### WHAT THE EXERCISE ASKS
Output all of the records exactly as written.

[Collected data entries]
==================================================

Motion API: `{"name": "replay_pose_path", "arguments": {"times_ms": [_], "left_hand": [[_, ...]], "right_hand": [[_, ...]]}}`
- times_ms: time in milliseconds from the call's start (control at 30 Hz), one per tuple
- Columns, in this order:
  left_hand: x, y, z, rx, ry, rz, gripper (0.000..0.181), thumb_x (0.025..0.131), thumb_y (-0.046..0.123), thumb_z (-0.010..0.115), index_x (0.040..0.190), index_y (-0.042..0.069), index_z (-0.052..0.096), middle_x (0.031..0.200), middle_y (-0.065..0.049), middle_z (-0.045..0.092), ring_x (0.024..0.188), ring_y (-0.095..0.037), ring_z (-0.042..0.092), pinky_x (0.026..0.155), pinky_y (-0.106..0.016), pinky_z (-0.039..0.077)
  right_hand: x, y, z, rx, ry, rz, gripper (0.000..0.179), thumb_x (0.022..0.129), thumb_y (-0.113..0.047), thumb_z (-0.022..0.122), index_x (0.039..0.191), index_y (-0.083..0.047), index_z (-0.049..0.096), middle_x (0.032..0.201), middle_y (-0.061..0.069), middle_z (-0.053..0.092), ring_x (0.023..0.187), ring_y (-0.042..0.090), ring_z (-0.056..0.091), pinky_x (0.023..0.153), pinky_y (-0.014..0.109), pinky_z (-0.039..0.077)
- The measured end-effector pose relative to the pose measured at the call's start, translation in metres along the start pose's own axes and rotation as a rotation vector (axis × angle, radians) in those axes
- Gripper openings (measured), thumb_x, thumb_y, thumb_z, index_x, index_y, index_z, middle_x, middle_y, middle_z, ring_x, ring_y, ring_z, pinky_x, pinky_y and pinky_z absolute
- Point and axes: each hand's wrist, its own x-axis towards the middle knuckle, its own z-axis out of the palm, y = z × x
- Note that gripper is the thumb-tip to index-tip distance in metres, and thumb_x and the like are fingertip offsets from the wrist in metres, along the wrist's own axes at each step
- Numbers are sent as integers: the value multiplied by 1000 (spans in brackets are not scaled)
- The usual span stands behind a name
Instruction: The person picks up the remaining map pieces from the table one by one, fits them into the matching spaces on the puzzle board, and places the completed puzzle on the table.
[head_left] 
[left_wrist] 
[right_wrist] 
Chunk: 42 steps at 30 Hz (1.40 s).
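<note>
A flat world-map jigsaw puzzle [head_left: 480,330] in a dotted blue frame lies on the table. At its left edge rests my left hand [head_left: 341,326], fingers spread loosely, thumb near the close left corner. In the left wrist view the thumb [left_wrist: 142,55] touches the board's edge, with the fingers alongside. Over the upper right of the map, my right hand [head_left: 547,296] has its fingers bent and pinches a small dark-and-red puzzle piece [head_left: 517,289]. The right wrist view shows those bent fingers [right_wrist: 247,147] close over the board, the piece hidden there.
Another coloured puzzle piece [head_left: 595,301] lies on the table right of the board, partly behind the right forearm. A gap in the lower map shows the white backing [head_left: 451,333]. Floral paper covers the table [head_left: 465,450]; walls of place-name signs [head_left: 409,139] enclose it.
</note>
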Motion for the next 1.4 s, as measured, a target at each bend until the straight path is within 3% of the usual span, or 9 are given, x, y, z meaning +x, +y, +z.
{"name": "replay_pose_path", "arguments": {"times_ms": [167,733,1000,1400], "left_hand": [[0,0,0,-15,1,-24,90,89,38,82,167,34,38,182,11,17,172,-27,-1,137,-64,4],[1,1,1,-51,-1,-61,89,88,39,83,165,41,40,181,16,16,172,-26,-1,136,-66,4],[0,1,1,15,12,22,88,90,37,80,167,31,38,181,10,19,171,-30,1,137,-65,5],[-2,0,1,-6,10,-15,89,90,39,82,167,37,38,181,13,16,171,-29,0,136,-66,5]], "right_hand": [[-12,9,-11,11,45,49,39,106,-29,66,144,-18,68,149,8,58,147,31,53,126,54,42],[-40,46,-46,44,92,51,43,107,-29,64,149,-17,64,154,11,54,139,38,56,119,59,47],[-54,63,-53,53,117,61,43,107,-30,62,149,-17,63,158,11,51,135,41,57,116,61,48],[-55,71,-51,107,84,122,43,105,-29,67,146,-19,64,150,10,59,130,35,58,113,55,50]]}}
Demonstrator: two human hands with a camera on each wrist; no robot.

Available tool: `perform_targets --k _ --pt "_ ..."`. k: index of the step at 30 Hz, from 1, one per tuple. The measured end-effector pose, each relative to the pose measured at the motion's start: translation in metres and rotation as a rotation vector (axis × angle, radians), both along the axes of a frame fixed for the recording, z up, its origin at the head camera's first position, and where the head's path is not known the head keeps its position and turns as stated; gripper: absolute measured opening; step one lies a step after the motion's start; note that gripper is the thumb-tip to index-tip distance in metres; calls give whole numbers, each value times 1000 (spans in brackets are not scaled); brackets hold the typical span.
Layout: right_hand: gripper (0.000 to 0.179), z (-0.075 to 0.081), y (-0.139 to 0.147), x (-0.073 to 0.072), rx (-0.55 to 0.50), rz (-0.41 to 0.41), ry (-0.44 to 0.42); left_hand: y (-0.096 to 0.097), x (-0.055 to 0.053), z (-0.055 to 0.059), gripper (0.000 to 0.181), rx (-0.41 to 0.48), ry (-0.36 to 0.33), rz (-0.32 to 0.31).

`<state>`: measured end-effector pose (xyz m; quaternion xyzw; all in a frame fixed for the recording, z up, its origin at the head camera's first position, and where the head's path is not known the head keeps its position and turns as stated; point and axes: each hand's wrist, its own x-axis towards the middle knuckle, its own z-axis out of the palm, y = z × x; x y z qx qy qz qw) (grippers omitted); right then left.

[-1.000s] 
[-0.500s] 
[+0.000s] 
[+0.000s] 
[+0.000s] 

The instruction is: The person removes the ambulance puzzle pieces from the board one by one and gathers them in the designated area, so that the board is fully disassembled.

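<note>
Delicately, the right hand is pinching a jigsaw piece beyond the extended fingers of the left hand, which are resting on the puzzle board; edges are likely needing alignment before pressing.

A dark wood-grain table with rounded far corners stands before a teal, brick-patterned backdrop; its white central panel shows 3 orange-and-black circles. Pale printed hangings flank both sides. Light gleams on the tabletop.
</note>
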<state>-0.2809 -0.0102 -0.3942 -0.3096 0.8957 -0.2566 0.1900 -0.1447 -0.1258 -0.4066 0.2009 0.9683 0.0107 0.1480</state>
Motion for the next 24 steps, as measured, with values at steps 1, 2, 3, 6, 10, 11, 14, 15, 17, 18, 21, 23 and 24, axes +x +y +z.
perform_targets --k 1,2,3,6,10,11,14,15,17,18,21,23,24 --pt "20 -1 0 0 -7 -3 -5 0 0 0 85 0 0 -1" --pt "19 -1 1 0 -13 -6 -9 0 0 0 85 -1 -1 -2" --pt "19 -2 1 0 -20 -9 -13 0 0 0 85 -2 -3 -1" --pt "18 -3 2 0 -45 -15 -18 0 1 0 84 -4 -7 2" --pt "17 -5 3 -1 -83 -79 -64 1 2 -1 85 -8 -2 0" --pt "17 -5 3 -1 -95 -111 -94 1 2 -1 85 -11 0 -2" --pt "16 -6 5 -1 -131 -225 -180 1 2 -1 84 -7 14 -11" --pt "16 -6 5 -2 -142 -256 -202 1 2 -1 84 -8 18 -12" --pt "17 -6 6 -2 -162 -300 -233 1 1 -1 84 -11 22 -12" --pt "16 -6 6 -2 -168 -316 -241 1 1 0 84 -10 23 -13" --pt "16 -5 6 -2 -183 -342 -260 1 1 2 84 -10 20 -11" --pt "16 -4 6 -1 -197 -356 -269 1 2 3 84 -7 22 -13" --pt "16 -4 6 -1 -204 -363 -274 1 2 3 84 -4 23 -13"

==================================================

### EXERCISE RESPONSE
Motion API: `{"name": "replay_pose_path", "arguments": {"times_ms": [_], "left_hand": [[_, ...]], "right_hand": [[_, ...]]}}`
- times_ms: time in milliseconds from the call's start (control at 30 Hz), one per tuple
- Columns, in this order:
  left_hand: x, y, z, rx, ry, rz, gripper (0.000..0.181), thumb_x (0.025..0.131), thumb_y (-0.046..0.123), thumb_z (-0.010..0.115), index_x (0.040..0.190), index_y (-0.042..0.069), index_z (-0.052..0.096), middle_x (0.031..0.200), middle_y (-0.065..0.049), middle_z (-0.045..0.092), ring_x (0.024..0.188), ring_y (-0.095..0.037), ring_z (-0.042..0.092), pinky_x (0.026..0.155), pinky_y (-0.106..0.016), pinky_z (-0.039..0.077)
  right_hand: x, y, z, rx, ry, rz, gripper (0.000..0.179), thumb_x (0.022..0.129), thumb_y (-0.113..0.047), thumb_z (-0.022..0.122), index_x (0.039..0.191), index_y (-0.083..0.047), index_z (-0.049..0.096), middle_x (0.032..0.201), middle_y (-0.061..0.069), middle_z (-0.053..0.092), ring_x (0.023..0.187), ring_y (-0.042..0.090), ring_z (-0.056..0.091), pinky_x (0.023..0.153), pinky_y (-0.014..0.109), pinky_z (-0.039..0.077)
- The measured end-effector pose relative to the pose measured at the call's start, translation in metres along the start pose's own axes and rotation as a rotation vector (axis × angle, radians) in those axes
- Gripper openings (measured), thumb_x, thumb_y, thumb_z, index_x, index_y, index_z, middle_x, middle_y, middle_z, ring_x, ring_y, ring_z, pinky_x, pinky_y and pinky_z absolute
- Point and axes: each hand's wrist, its own x-axis towards the middle knuckle, its own z-axis out of the palm, y = z × x
- Note that gripper is the thumb-tip to index-tip distance in metres, and thumb_x and the like are fingertip offsets from the wrist in metres, along the wrist's own axes at each step
- Numbers are sent as integers: the value multiplied by 1000 (spans in brackets are not scaled)
- The usual span stands behind a name
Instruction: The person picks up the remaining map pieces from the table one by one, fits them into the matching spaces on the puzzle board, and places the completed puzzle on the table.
[head_left] 
[left_wrist] 
[right_wrist] 
Chunk: 42 steps at 30 Hz (1.40 s).
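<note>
A flat world-map jigsaw puzzle [head_left: 480,330] in a dotted blue frame lies on the table. At its left edge rests my left hand [head_left: 341,326], fingers spread loosely, thumb near the close left corner. In the left wrist view the thumb [left_wrist: 142,55] touches the board's edge, with the fingers alongside. Over the upper right of the map, my right hand [head_left: 547,296] has its fingers bent and pinches a small dark-and-red puzzle piece [head_left: 517,289]. The right wrist view shows those bent fingers [right_wrist: 247,147] close over the board, the piece hidden there.
Another coloured puzzle piece [head_left: 595,301] lies on the table right of the board, partly behind the right forearm. A gap in the lower map shows the white backing [head_left: 451,333]. Floral paper covers the table [head_left: 465,450]; walls of place-name signs [head_left: 409,139] enclose it.
</note>
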Motion for the next 1.4 s, as measured, a target at each bend until the straight path is within 3% of the usual span, or 9 are given, x, y, z meaning +x, +y, +z.
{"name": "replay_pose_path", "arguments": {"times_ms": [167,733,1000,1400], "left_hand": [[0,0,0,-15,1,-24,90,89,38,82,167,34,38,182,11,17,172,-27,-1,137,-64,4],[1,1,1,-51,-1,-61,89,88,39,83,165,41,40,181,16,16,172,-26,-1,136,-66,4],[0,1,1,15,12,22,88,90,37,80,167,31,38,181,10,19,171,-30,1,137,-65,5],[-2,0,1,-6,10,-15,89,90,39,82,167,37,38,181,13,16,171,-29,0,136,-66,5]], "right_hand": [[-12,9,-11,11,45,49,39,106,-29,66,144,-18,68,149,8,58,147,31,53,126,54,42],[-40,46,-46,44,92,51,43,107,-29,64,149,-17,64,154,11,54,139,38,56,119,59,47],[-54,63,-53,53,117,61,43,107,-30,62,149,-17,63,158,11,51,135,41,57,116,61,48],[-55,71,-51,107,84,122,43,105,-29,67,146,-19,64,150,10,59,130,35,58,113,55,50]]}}
Demonstrator: two human hands with a camera on each wrist; no robot.

Available tool: `perform_targets --k _ --pt "_ ..."`. k: index of the step at 30 Hz, from 1, one per tuple. The measured end-effector pose, each relative to the pose measured at the motion's start: translation in metres and rotation as a rotation vector (axis × angle, radians), both along the axes of a frame fixed for the recording, z up, its origin at the head camera's first position, and where the head's path is not known the head keeps its position and turns as stated; gripper: absolute measured opening; step one lies a step after the motion's start; note that gripper is the thumb-tip to index-tip distance in metres; calls give whole numbers, each value times 1000 (spans in brackets are not scaled); brackets hold the typical span.
Layout: right_hand: gripper (0.000 to 0.179), z (-0.075 to 0.081), y (-0.139 to 0.147), x (-0.073 to 0.072), rx (-0.55 to 0.50), rz (-0.41 to 0.41), ry (-0.44 to 0.42); left_hand: y (-0.096 to 0.097), x (-0.055 to 0.053), z (-0.055 to 0.059), gripper (0.000 to 0.181), rx (-0.41 to 0.48), ry (-0.36 to 0.33), rz (-0.32 to 0.31).

`<state>`: measured end-effector pose (xyz m; quaternion xyzw; all in a frame fixed for the recording, z up, its origin at the head camera's first position, and where the head's path is not known the head keeps its position and turns as stated; point and axes: each hand's wrist, its own x-axis towards the middle knuckle, its own z-axis out of the palm, y = z × x; x y z qx qy qz qw) (grippers omitted); right then left.

[-1.000s] 
[-0.500s] 
[+0.000s] 
[+0.000s] 
[+0.000s] 

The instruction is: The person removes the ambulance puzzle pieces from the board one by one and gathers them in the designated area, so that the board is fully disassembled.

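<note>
Delicately, the right hand is pinching a jigsaw piece beyond the extended fingers of the left hand, which are resting on the puzzle board; edges are likely needing alignment before pressing.

A dark wood-grain table with rounded far corners stands before a teal, brick-patterned backdrop; its white central panel shows 3 orange-and-black circles. Pale printed hangings flank both sides. Light gleams on the tabletop.
</note>
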<state>-0.2809 -0.0102 -0.3942 -0.3096 0.8957 -0.2566 0.1900 -0.1447 -0.1258 -0.4066 0.2009 0.9683 0.0107 0.1480</state>
Motion for the next 24 steps, as measured, with values at steps 1, 2, 3, 6, 10, 11, 14, 15, 17, 18, 21, 23 and 24, axes +x +y +z.
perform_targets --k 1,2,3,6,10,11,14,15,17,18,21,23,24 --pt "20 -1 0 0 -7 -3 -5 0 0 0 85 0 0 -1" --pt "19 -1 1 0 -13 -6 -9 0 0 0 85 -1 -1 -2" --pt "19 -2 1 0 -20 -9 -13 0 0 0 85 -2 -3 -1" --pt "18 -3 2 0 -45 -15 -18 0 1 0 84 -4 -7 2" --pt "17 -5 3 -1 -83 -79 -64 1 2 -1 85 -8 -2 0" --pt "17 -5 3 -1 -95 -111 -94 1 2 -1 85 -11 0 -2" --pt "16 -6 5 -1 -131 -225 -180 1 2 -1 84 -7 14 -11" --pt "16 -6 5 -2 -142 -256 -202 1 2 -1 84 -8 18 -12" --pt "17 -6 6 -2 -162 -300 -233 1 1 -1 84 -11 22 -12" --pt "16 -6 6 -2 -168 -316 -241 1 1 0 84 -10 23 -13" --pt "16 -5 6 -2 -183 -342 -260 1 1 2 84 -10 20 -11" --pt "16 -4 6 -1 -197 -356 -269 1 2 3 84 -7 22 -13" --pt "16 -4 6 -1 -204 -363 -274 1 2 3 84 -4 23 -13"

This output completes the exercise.